Era medianoche y la txikin se despertó de golpe. Preguntó
por su padre a quién hace ya diez días que no veía y, sin duda, extrañaba como
nunca antes había extrañado a alguien en su vida.
-¿Cuándo vuelve?
-Dentro de un mes –respondí con la misma tristeza que ella.
-¿y si vamos a buscarle?
Había demasiada ilusión en esa petición y me costaba no
contagiarme. Pero tenía mis dudas, mis miedos. Le hablé de Buenos Aires y le
expliqué que no me parecía un lugar para una niña tan txikita acostumbrada al
monte y al silencio. Sophia me miró segura:
-Acuérdate que soy un dragón –me dijo con los ojos
brillosos.- Nada habrá en la ciudad que no pueda combatir. Antes de nacer ya he
lidiado con mayores aventuras que esa- Si no hubiese perdido las alas en el
parto, estoy segura que hubiese aleteado.
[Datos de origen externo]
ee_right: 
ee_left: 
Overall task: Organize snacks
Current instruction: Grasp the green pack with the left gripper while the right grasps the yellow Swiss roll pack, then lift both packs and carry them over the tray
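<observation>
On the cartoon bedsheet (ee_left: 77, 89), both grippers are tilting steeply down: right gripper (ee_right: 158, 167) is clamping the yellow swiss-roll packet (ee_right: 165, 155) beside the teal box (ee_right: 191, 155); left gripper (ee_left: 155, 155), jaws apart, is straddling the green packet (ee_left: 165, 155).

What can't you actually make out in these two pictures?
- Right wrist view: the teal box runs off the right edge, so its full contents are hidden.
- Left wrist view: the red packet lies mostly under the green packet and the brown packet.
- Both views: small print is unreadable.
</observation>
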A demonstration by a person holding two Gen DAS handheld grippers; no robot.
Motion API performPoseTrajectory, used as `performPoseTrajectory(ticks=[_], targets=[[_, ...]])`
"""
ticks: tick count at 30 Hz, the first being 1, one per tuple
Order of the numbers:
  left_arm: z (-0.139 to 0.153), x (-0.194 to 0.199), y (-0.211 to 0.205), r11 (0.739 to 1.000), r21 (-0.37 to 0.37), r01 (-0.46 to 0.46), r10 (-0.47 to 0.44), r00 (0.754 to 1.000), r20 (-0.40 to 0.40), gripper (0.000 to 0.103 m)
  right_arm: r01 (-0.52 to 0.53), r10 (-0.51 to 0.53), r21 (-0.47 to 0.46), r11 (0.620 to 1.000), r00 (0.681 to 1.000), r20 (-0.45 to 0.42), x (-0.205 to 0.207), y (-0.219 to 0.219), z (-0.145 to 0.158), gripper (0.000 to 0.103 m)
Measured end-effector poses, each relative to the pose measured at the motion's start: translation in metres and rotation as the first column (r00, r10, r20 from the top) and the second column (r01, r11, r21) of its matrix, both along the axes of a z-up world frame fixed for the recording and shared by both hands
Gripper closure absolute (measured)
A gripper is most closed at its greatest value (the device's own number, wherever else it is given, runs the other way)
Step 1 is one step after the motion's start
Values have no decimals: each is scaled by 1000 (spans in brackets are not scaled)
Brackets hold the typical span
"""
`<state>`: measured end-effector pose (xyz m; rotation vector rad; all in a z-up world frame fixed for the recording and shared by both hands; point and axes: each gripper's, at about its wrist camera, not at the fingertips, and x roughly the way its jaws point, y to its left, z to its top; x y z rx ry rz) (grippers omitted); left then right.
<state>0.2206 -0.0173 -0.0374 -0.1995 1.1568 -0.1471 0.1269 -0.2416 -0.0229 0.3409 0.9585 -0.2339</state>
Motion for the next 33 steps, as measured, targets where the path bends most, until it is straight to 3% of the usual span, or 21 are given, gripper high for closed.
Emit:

Su valentía me llenó de orgullo materno, pero, será ese
espíritu de protección que me hizo volver a insistir. Le hablé del temeroso 60
y sus eructos de CO2 “son miles de bondys sueltos en manadas, que se cuelan por
todas las esquinas”; le conté del laberinto prohibido de Microcentro, allá
donde la gente linda pierde la sonrisa; le advertí que no habría paseos a
cualquier hora ni podríamos sentarnos en el suelo cuando quisiésemos. Que los
humos habían robado las estrellas y que los pájaros ya no cantaban en las
ventanas.
-No hay tierra, hay cemento -Lur tembló y los árboles de fuera susurraron sorprendidos,
no podían imaginarlo. Pensé que la había disuadido, que asustada se resignaría
a esperar el regreso a casa de su aitatxu.
-¿Y esa gente de la que siempre habláis y que yo quiero
conocer?
Me encogí de hombros, eran muchas las emociones en juego.
-La batalla que seguro no se gana es la que no se da.
El convencimiento y la seguridad estaban instalados en sus
ojos. Sonrió y sabiendo que me había convencido volvió a dormise tranquila.
Había que descansar, el viaje sería largo y era necesario prepararse para hacer
frente a las emociones y aventuras que se aproximaban.
Estamos en camino, nos vamos a Capital.